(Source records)
>>>>>
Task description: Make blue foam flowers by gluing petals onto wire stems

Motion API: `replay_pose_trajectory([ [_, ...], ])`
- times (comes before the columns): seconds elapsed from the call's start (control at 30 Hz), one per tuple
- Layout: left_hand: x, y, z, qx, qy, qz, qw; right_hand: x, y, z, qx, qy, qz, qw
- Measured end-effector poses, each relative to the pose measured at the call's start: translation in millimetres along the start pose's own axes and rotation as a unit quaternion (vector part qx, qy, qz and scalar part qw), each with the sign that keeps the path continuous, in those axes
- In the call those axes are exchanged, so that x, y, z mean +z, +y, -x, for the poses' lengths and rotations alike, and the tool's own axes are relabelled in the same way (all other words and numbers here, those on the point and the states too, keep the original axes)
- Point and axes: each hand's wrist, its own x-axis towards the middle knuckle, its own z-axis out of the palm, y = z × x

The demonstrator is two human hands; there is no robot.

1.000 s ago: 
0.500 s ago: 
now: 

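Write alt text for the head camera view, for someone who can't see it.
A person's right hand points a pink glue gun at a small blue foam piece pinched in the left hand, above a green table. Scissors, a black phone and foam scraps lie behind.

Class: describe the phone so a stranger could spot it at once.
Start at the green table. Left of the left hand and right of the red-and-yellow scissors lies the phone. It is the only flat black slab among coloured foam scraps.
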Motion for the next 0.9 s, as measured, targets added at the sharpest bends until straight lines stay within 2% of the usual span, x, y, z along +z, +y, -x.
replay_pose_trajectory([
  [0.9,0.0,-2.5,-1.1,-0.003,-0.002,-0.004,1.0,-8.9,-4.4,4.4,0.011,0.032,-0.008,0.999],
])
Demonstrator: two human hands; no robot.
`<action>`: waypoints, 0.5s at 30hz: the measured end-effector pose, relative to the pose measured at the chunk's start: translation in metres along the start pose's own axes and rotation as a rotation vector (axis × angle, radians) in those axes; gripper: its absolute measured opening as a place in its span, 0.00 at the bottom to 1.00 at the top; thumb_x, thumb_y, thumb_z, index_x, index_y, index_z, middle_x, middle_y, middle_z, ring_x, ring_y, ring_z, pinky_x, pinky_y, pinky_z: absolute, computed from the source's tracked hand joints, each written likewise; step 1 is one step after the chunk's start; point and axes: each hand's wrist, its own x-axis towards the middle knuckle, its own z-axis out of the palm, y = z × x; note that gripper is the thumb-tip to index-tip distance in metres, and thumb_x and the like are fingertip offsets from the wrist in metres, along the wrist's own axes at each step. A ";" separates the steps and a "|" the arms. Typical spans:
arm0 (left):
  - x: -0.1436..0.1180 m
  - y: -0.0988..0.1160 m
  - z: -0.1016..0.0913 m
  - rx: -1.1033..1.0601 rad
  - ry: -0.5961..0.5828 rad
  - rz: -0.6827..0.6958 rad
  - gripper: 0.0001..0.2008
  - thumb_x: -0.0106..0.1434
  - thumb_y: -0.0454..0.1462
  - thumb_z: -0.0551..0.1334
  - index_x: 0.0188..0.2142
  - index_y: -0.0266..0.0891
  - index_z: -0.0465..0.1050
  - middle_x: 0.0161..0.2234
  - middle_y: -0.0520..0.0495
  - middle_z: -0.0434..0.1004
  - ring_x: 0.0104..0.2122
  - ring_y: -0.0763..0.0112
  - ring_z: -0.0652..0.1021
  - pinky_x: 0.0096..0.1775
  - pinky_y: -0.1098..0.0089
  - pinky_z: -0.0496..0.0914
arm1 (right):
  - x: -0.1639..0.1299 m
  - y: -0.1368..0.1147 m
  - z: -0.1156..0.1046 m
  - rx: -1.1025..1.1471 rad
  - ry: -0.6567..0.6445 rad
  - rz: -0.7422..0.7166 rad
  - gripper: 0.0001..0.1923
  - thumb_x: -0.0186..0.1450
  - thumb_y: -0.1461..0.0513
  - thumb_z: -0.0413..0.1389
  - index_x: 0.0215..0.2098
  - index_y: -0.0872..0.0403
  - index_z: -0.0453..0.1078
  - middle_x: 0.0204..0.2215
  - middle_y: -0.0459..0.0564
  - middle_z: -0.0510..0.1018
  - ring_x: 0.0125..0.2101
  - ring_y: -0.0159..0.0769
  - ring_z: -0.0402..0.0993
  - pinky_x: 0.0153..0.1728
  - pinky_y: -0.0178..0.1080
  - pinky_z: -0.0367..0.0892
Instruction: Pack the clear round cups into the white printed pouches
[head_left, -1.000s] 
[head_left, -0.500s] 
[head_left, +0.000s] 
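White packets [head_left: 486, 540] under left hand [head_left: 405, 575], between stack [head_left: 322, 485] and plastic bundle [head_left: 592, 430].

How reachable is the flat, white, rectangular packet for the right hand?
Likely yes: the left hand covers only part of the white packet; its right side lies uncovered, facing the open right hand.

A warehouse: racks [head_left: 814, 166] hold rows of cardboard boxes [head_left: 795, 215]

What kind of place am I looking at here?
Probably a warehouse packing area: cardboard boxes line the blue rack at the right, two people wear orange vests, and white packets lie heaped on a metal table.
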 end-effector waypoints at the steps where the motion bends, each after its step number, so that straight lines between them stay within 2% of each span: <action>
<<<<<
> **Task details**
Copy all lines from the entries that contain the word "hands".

> **Final answer**
The demonstrator is two human hands; there is no robot.
Demonstrator: two human hands; no robot.

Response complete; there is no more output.